### ABOUT THIS TASK:
In the listing below, find each line with the string "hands" and report it.

### EXCERPTED DATA:
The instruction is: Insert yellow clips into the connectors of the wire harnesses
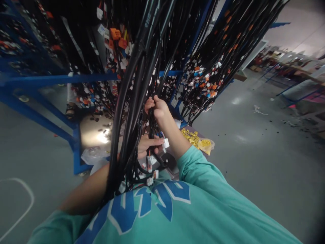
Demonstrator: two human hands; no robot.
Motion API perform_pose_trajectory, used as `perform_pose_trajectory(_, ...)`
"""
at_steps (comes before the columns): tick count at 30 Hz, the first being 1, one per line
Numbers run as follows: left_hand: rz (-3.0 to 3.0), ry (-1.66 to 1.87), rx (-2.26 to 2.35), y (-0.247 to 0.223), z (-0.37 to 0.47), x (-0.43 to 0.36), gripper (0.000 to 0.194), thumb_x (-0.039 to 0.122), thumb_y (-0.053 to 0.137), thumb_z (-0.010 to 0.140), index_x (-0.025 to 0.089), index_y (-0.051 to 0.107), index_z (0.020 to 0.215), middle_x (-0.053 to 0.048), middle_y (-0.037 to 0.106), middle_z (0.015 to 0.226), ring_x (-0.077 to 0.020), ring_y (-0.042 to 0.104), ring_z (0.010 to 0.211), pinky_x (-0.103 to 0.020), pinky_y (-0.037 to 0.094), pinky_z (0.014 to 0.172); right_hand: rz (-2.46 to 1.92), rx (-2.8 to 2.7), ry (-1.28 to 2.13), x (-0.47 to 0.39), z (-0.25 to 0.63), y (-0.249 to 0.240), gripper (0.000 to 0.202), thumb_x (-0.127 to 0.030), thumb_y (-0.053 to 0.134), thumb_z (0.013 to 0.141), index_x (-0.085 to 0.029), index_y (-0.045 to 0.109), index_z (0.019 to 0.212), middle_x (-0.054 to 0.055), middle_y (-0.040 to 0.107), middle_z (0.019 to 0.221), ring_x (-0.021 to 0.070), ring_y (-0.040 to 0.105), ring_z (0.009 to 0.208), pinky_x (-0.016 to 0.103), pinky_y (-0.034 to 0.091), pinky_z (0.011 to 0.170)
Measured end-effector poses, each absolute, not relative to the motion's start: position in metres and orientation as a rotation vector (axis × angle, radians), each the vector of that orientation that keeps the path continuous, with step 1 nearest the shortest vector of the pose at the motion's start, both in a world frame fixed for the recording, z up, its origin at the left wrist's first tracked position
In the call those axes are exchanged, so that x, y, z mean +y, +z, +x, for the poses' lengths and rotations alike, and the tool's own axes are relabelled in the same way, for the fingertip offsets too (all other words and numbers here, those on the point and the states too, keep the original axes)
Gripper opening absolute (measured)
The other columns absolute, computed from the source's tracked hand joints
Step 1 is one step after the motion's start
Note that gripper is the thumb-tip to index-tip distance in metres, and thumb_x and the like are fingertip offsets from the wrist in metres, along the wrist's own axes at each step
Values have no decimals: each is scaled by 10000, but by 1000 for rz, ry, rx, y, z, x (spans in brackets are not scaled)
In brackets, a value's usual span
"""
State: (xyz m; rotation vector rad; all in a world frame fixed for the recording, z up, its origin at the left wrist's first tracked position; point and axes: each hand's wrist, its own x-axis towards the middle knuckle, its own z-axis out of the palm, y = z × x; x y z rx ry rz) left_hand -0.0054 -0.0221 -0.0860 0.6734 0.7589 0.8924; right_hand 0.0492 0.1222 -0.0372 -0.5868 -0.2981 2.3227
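Thick black wiring harnesses (132, 84) hang down in front of my chest, with white connectors at their lower ends. My left hand (148, 145) reaches around behind them, its fingers closed on a white connector (165, 143) with coloured wires. Higher up, my right hand (157, 107) is closed around a bundle of thin black cables (152, 125). More white connectors (151, 160) dangle just below my left hand. Part of the left forearm and palm is hidden behind the harnesses.
A blue metal rack (58, 79) carries many more hanging harnesses (203, 78) with orange and white connectors. Yellow small parts (190, 136) and a plastic bag of yellow pieces (206, 144) lie at the right. A clear plastic bag (93, 154) is at left. Beyond the rack, a person's foot (70, 110) shows.
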Motion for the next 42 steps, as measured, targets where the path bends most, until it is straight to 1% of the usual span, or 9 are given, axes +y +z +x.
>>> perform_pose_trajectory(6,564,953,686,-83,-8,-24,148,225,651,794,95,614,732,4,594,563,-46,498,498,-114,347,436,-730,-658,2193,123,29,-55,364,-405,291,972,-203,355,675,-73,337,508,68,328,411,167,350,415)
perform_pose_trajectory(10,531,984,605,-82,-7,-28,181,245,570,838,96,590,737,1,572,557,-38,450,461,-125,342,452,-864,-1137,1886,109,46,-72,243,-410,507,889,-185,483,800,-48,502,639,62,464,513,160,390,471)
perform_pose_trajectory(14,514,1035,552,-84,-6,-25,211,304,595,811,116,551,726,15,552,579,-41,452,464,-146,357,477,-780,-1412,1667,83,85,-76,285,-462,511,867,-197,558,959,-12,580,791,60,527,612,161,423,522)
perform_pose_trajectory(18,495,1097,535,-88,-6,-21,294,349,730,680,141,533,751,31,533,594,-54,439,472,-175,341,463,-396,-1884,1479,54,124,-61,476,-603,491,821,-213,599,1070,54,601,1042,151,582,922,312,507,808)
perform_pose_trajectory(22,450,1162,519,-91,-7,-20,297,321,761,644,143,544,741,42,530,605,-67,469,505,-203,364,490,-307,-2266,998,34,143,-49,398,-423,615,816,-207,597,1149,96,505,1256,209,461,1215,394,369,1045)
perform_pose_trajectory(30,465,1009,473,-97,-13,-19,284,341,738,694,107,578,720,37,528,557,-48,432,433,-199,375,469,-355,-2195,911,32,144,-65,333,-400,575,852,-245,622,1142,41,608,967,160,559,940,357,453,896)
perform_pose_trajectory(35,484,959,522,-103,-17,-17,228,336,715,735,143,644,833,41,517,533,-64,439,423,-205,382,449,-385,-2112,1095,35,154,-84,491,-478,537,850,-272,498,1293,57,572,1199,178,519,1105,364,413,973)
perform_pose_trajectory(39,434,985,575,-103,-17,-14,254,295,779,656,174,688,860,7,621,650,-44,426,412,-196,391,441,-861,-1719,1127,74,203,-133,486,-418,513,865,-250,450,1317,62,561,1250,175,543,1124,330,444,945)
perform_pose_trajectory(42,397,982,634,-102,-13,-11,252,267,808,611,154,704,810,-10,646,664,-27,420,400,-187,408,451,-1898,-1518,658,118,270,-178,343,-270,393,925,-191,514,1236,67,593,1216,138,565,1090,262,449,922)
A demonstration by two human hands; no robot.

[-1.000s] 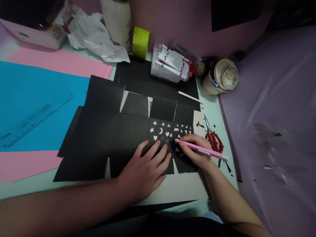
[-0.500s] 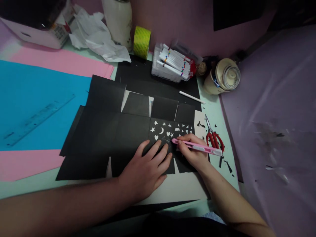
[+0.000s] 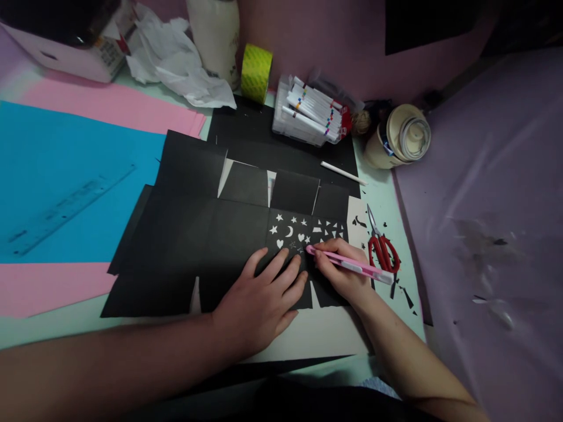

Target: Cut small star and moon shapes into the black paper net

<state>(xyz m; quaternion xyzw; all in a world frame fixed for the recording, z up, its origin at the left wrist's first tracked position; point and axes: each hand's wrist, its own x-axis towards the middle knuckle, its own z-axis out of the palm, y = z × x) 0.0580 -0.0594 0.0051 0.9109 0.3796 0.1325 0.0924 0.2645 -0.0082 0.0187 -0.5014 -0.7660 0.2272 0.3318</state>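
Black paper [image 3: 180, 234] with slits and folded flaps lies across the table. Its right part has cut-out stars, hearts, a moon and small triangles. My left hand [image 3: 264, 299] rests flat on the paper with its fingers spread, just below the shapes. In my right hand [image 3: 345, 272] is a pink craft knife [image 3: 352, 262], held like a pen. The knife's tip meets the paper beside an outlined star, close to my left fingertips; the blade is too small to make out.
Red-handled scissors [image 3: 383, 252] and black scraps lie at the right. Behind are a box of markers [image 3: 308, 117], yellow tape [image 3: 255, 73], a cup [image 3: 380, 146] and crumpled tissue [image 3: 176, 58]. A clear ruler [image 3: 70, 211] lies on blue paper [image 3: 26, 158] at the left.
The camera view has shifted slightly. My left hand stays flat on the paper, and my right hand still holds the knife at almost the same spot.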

### ANSWER SECTION:
Demonstrator: two human hands; no robot.
A demonstration by two human hands; no robot.

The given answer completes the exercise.